**Directions for this task:** Reproduce all of the listing below without alteration.

____

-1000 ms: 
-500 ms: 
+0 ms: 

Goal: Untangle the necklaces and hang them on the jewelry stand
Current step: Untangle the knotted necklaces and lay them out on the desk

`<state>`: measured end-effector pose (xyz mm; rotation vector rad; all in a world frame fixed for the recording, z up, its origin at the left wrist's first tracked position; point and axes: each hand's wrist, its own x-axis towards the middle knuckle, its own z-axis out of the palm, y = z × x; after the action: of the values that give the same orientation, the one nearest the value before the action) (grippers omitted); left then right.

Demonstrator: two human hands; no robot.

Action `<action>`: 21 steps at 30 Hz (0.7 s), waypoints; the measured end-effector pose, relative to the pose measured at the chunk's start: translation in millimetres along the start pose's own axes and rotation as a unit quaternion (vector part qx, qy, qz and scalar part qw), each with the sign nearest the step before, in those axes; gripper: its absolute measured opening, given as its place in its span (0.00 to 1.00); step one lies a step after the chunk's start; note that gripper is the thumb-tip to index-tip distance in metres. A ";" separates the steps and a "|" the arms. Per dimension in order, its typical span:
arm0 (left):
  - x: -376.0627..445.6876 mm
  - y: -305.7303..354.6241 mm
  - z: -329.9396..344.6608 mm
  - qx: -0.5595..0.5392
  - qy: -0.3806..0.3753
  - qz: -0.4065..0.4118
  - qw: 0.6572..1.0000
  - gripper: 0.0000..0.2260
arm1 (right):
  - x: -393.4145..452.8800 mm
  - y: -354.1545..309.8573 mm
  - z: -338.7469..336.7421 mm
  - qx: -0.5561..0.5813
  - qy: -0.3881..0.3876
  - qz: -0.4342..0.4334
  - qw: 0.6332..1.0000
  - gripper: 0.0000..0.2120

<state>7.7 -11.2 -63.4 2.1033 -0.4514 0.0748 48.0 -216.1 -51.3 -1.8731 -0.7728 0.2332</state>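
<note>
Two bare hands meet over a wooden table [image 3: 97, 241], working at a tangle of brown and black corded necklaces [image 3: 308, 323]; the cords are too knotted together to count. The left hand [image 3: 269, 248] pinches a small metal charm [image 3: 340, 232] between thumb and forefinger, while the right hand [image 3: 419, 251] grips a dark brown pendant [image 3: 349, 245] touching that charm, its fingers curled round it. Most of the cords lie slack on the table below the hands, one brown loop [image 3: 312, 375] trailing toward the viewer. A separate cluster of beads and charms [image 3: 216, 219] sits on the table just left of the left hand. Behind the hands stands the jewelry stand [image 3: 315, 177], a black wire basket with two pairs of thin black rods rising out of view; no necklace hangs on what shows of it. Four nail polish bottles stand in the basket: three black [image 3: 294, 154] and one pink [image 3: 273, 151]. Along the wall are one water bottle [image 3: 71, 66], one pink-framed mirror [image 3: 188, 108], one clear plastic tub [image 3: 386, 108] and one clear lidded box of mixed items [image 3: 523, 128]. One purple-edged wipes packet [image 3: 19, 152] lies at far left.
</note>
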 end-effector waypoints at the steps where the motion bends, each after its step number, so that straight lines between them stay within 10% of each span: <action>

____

**Your response:**
-1000 ms: 
-500 ms: 
+0 ms: 

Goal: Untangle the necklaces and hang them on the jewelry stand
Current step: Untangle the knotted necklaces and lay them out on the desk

`<state>`: measured end-effector pose (xyz mm; rotation vector rad; all in a world frame fixed for the recording, z up, its origin at the left wrist's first tracked position; point and axes: each hand's wrist, its own x-axis towards the middle knuckle, its own z-axis out of the palm, y = z × x; after the action: of the values that give the same orientation, the one nearest the value before the action) (grippers omitted); left then right.

Demonstrator: two human hands; no robot.

Action `<action>`: 21 steps at 30 Hz (0.7 s), waypoints; the measured end-effector pose, relative to the pose measured at the chunk's start: translation in millimetres along the start pose's own axes and rotation as a unit quaternion (vector part qx, qy, qz and scalar part qw), each with the sign nearest the step before, in those axes; gripper: its absolute measured opening, given as its place in its span (0.00 to 1.00); step one lies a step after the chunk's start; note that gripper is the thumb-tip to index-tip distance in metres. A ";" separates the steps and a "|" the arms. Per dimension in order, its typical span:
arm0 (left):
  - x: -376.0627..445.6876 mm
  - y: -305.7303..354.6241 mm
  - z: -329.9396..344.6608 mm
  - qx: -0.5595..0.5392
  - qy: -0.3806..0.3753
  - qz: -0.4065..0.4118
  - qw: 0.6572..1.0000
  - gripper: 0.0000..0.2260
arm1 (right):
  - x: -393.4145..452.8800 mm
  - y: -354.1545..309.8573 mm
  - z: -338.7469..336.7421 mm
  - qx: -0.5561..0.5813
  - qy: -0.3881..0.3876
  - qz: -0.4342..0.4334
  - qw: 0.6332..1.0000
  - gripper: 0.0000..0.2120

<state>7.7 -11.2 -63.4 2.1033 -0.4514 0.0748 48.0 -216.1 -51.3 -1.8731 -0.7728 0.2332</state>
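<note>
Two bare hands meet over a wooden table [image 3: 97, 241], working at a tangle of brown and black corded necklaces [image 3: 308, 323]; the cords are too knotted together to count. The left hand [image 3: 269, 248] pinches a small metal charm [image 3: 340, 232] between thumb and forefinger, while the right hand [image 3: 419, 251] grips a dark brown pendant [image 3: 349, 245] touching that charm, its fingers curled round it. Most of the cords lie slack on the table below the hands, one brown loop [image 3: 312, 375] trailing toward the viewer. A separate cluster of beads and charms [image 3: 216, 219] sits on the table just left of the left hand. Behind the hands stands the jewelry stand [image 3: 315, 177], a black wire basket with two pairs of thin black rods rising out of view; no necklace hangs on what shows of it. Four nail polish bottles stand in the basket: three black [image 3: 294, 154] and one pink [image 3: 273, 151]. Along the wall are one water bottle [image 3: 71, 66], one pink-framed mirror [image 3: 188, 108], one clear plastic tub [image 3: 386, 108] and one clear lidded box of mixed items [image 3: 523, 128]. One purple-edged wipes packet [image 3: 19, 152] lies at far left.
</note>
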 end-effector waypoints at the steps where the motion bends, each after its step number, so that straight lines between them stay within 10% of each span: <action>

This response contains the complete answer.